This "dumbing down" and pitching to the lowest common denominator is destroying us little by little, and it has been for a long time.
The phenomenon has a name: it's called "modernity". If you try to resist it, you are seen as anti-modern, backward-thinking... "retrógrado", as Ian's quote from the newspaper called it.
In many parts of Latin America people don't want to be modern, because they perceive modernity as mind-numbing rubbish. Of course big corporations will eventually win and the retrógrados will eventually die or capitulate.
I really enjoyed Fred Reed's essay, as well. Of course, I disagree with his blanket characterization of "religion" as "an embittered, brainless thing," and "religious people" as "making up stories to relieve [their] unease." I think he makes the extreme error that many others do today; when they see a fallacy or an inconsistency in whatever pillar or institution (or human representative of it), they reject it on the wholesale level.

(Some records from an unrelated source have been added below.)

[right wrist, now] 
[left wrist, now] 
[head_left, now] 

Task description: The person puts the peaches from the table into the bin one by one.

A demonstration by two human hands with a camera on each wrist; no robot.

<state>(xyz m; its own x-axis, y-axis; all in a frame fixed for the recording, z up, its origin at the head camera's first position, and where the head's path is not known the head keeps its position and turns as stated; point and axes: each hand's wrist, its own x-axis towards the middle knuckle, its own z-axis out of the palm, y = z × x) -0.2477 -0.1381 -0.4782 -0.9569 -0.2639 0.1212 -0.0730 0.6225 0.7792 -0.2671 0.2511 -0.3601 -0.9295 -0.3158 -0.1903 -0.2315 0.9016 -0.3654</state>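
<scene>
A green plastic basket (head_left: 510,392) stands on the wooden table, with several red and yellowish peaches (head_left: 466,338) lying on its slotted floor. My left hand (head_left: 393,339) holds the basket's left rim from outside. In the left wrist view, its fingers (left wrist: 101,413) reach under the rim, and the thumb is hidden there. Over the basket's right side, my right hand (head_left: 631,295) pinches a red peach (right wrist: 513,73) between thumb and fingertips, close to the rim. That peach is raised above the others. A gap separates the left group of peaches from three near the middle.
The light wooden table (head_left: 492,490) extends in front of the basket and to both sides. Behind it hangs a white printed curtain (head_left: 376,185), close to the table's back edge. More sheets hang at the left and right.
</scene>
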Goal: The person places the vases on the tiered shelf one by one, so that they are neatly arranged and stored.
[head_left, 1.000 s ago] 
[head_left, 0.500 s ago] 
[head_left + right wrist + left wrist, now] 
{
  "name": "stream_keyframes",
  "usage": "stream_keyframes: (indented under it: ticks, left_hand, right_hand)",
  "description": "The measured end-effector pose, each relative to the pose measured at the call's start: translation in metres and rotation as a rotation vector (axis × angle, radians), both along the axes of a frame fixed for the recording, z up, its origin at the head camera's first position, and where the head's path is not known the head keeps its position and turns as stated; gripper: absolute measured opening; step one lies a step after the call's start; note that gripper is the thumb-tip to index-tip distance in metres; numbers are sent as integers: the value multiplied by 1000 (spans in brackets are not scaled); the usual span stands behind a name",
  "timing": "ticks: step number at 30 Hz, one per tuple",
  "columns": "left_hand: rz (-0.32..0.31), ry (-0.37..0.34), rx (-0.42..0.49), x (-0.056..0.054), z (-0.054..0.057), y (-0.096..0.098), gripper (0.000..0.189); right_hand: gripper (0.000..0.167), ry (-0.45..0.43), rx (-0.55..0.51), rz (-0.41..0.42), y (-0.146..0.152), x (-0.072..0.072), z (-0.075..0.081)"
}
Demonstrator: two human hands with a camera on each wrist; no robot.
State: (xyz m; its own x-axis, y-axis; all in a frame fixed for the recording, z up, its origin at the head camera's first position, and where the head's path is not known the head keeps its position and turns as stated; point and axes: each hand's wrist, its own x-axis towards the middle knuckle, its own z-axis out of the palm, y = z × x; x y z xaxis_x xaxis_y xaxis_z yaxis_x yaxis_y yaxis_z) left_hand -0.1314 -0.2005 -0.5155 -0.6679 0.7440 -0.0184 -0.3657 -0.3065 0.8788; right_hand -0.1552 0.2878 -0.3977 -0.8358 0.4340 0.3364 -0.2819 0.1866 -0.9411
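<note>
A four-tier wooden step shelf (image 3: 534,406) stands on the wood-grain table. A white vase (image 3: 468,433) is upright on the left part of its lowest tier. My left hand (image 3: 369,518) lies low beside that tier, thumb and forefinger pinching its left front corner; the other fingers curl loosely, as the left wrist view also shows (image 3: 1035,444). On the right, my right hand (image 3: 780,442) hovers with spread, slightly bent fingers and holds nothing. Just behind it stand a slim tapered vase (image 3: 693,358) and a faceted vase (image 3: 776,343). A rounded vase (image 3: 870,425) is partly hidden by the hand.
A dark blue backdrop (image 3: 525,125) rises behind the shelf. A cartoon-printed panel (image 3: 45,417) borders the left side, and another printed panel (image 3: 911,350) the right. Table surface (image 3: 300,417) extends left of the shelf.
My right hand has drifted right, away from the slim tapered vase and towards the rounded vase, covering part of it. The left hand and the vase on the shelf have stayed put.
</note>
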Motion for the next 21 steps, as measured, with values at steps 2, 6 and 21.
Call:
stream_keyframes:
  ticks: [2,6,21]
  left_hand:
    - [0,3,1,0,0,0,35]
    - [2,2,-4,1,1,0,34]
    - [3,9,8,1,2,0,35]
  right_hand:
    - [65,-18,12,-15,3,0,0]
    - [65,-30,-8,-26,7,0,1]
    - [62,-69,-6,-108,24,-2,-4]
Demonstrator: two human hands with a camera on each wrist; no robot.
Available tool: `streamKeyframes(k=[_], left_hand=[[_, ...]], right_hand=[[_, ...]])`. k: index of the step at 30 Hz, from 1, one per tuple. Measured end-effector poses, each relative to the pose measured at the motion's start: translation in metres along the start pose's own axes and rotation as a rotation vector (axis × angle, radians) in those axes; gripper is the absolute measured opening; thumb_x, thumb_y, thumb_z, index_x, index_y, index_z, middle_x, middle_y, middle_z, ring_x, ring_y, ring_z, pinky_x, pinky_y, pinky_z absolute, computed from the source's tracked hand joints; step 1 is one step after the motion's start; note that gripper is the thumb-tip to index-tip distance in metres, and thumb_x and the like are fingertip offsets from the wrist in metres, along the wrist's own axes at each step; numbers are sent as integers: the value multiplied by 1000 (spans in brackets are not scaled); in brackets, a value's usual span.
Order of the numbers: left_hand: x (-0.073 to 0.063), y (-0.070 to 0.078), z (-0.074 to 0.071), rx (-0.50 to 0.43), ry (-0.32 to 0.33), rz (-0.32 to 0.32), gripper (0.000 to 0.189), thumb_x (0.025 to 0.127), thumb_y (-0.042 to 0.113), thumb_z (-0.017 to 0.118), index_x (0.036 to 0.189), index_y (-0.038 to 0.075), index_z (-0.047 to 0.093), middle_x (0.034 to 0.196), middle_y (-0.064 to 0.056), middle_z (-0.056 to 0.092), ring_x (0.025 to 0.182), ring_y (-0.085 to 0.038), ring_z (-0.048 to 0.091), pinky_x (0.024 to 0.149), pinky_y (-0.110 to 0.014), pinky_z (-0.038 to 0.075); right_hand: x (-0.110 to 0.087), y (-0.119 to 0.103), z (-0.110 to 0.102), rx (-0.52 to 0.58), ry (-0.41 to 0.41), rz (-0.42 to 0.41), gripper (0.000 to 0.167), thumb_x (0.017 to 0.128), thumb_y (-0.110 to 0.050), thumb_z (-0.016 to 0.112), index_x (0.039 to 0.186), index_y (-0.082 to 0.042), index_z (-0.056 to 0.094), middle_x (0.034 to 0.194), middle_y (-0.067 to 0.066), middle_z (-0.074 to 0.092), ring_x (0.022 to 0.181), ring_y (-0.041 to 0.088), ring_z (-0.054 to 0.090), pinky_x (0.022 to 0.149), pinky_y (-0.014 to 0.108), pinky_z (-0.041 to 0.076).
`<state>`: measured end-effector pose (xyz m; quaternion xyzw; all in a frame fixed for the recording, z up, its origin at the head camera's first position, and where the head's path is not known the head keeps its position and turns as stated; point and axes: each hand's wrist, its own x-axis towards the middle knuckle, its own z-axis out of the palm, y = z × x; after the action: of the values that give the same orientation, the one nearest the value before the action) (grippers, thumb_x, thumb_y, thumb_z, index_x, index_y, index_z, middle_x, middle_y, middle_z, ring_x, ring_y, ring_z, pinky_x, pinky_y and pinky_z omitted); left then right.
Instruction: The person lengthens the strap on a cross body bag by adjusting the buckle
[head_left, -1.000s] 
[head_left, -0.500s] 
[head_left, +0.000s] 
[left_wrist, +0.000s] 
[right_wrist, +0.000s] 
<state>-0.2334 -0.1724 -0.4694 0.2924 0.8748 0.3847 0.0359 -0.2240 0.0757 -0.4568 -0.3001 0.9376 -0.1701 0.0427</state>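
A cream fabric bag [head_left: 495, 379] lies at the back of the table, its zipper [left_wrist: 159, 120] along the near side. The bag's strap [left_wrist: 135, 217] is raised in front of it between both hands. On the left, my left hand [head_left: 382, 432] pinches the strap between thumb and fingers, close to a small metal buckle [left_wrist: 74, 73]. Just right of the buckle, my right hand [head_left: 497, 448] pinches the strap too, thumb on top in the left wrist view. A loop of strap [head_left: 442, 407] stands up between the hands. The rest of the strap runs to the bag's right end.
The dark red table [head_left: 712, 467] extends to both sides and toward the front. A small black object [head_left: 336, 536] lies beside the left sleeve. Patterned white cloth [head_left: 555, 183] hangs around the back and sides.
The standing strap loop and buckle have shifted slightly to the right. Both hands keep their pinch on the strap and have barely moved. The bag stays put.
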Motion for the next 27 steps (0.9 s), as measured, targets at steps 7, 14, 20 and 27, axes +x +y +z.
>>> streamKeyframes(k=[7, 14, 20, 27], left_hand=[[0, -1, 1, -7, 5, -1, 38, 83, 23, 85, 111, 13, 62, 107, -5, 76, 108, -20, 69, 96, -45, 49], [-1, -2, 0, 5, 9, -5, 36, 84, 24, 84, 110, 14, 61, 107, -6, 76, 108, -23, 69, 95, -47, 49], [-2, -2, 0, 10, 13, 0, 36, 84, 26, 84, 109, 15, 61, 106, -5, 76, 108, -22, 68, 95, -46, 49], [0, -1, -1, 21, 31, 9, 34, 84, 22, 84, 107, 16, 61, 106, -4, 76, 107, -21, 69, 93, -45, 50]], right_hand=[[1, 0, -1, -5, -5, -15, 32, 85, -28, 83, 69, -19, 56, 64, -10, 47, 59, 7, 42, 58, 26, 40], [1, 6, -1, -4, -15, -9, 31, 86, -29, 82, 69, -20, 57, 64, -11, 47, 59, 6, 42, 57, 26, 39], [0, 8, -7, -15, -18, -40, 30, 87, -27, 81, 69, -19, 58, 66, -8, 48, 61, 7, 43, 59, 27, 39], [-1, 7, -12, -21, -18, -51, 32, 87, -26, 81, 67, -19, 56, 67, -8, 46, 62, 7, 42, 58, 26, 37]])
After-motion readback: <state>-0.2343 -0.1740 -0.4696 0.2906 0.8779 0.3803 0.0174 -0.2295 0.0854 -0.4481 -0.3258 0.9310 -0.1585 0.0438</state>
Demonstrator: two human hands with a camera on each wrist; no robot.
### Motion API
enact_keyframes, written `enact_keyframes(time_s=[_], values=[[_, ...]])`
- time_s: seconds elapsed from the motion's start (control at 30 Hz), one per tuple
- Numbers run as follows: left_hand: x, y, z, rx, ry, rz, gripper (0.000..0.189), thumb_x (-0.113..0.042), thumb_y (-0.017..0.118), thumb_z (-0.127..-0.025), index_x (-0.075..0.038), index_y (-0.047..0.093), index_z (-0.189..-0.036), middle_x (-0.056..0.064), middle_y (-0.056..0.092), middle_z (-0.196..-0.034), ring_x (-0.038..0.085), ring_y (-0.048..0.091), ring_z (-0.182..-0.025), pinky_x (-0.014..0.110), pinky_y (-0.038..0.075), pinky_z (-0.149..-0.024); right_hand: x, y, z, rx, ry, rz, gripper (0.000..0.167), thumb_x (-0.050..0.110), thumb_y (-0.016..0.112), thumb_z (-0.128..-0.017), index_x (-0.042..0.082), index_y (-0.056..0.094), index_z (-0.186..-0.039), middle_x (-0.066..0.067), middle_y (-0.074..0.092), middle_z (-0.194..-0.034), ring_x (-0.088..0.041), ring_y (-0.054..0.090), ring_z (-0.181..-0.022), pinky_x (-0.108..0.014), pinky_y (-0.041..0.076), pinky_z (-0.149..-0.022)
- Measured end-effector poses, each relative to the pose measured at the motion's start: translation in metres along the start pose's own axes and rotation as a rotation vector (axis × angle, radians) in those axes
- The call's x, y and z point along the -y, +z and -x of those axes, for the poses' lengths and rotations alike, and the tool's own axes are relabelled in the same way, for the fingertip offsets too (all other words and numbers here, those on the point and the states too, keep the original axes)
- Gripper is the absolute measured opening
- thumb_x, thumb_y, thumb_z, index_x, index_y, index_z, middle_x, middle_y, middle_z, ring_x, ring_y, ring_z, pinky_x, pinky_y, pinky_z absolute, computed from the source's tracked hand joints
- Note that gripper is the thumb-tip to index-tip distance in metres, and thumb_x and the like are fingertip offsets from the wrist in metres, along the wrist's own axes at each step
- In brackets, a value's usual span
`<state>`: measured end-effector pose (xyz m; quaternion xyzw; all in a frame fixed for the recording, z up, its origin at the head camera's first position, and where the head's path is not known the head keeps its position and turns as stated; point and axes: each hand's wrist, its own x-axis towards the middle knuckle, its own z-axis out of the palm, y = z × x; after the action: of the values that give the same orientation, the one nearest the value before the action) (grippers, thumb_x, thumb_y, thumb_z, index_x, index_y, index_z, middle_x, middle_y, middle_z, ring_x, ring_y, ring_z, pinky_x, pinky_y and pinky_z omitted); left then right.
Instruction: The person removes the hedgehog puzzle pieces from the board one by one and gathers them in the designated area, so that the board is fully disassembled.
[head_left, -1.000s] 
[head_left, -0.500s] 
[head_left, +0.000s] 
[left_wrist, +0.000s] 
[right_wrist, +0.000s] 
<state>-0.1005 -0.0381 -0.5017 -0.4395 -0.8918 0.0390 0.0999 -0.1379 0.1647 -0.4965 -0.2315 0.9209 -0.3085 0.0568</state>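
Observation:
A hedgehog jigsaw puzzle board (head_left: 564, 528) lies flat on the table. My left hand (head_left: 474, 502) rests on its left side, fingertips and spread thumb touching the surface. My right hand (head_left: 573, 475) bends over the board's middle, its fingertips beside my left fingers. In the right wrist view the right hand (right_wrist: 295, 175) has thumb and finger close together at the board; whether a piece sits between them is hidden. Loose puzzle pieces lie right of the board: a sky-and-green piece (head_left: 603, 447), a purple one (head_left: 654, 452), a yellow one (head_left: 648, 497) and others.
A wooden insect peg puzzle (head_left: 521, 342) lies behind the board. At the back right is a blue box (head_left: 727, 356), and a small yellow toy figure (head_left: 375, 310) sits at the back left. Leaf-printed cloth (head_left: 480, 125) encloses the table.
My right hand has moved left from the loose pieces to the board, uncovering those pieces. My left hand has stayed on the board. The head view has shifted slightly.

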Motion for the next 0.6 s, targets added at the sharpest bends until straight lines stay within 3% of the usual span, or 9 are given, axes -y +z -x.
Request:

If you read his other columns, you will see that he's actually a religious person in disguise. I don't live in the US so I don't understand the phenomenon well enough, but it seems to me that religion is a source of embarassment to many Americans, even if they happen to believe in God and otherworldly things.
Sometimes I feel tempted to start a thread titled "Religion in America", so we could have native Americans explain what is going on in their country.
Fred Reed wrote (the last sentence)
I do not see how a Vivaldi or Corot or Milne can exist under such conditions. And they don't.
How does he know they don't exist?
Because he hasn't seen any?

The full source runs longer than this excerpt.